Even when Democrats had filibuster proof margins in both chambers, they only passed a portion of their agenda. Part of it is because they spent so much time and political capital on the health care reform abomination. That sort of sucked the air out of everything else. And, the election of Scott Brown to the Senate finally put Democrats there in a position that required they finally consider the opposition when crafting their legislation – a distasteful but necessary added requirement (they’d much rather fight among themselves and blame the Republicans who had absolutely no power to stop anything prior to Brown’s election).
After wasting most of two years, the Democratic leadership is faced with two realities – the probability that they’ll lose their House majority in the upcoming elections (as well as some seats in the Senate) and only a lame duck session remaining to pass legislation they deem critical to their agenda. That leaves them with about 6 weeks to jam pending legislation through the Congressional process (at the end of the session, any legislation not acted upon is in effect “killed” and must be introduced again in the next Congress). In the Senate that means these Democratic priorities:
Finance Committee Chairman Max Baucus (D-Mont.) wants the Senate to consider a package of tax-relief extensions he has been working on all year.
Sen. Jeff Bingaman (D-N.M.), chairman of the Energy and Natural Resources Committee, is intent on passing a renewable electricity standard.
Sen. Joe Lieberman (I-Conn.), chairman of the Homeland Security Committee, says his cybersecurity bill should also come up for a vote, while Sen. John Kerry (D-Mass.), chairman of the Foreign Relations Committee, has called for ratification of the New START arms-control treaty with Russia.
Sen. Jay Rockefeller (D-W.Va.) says he intends to hold Majority Leader Harry Reid (D-Nev.) to a promise to schedule a vote on legislation that would bar the Environmental Protection Agency from taking action to curb carbon gas emissions for two years.
Sen. Charles Schumer (D-N.Y.), the vice chairman of the Senate Democratic Conference, told reporters Friday that leaders would also bring up a bill to address Chinese currency manipulation.
Sen. Tom Harkin (D-Iowa), chairman of the Health, Education, Labor and Pensions Committee, hopes Congress will pass food-safety legislation Reid tried to bring to the floor last week. Democratic leaders pulled the bill even though they could have had enough votes to stop a Republican filibuster.
And, of course there’s the Defense Appropriations bill to which Reid has added the contentious DREAM act and the repeal of Don’t Ask Don’t Tell, assuring quick passage won’t happen. None of the legislation listed is “minor”. All deserve extensive review and debate. Neither of those things will happen as the Senate leadership tries every parliamentary trick in the book to limit both and push the legislation through before the end of the lame duck session. The House is no better and actually would add to the legislative backlog in the Senate if it does manage to pass its education bill.
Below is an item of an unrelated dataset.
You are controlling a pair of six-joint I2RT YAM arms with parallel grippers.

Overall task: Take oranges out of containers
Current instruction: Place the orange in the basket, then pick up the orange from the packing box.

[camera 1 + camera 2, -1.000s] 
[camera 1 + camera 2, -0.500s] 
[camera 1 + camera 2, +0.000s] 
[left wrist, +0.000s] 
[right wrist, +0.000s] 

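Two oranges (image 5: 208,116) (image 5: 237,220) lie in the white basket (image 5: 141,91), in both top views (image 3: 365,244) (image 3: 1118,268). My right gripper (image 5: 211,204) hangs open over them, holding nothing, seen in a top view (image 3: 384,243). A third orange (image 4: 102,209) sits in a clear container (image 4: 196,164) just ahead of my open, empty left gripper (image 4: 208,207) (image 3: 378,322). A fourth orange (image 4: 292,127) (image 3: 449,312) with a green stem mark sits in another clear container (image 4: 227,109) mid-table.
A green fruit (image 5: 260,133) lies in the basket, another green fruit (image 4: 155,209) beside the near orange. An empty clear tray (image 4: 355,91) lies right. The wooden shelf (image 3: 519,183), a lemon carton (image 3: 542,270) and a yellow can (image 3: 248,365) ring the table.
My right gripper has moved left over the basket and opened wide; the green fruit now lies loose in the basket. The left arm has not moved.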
Also remember that this Congress, for the first time in anyone’s memory, will not be passing a budget, but has punted that responsibility (or shirked it if you prefer) to the next Congress. They have cobbled together and passed a CR (continuing resolution) which will keep government functioning and spending that 7 million dollars a minute it has become so used to spending.
This Congress has been, in my estimation, one of the worst in history. Not because they didn’t pass megatons of legislation – I’m actually fine with fewer laws and less intrusion. Instead its about what they did pass and how they passed it. Additionally its about what they didn’t do (they’re responsible to present a budget but didn’t because of political consideration – that’s shirking your duty where I come from) and what they’re about to do (try to cram mountains of legislation through in a 6 week funnel which will most likely be ill considered, undebated, costly and poor in quality – although if ObamaCare is any indication, not lacking in quantity.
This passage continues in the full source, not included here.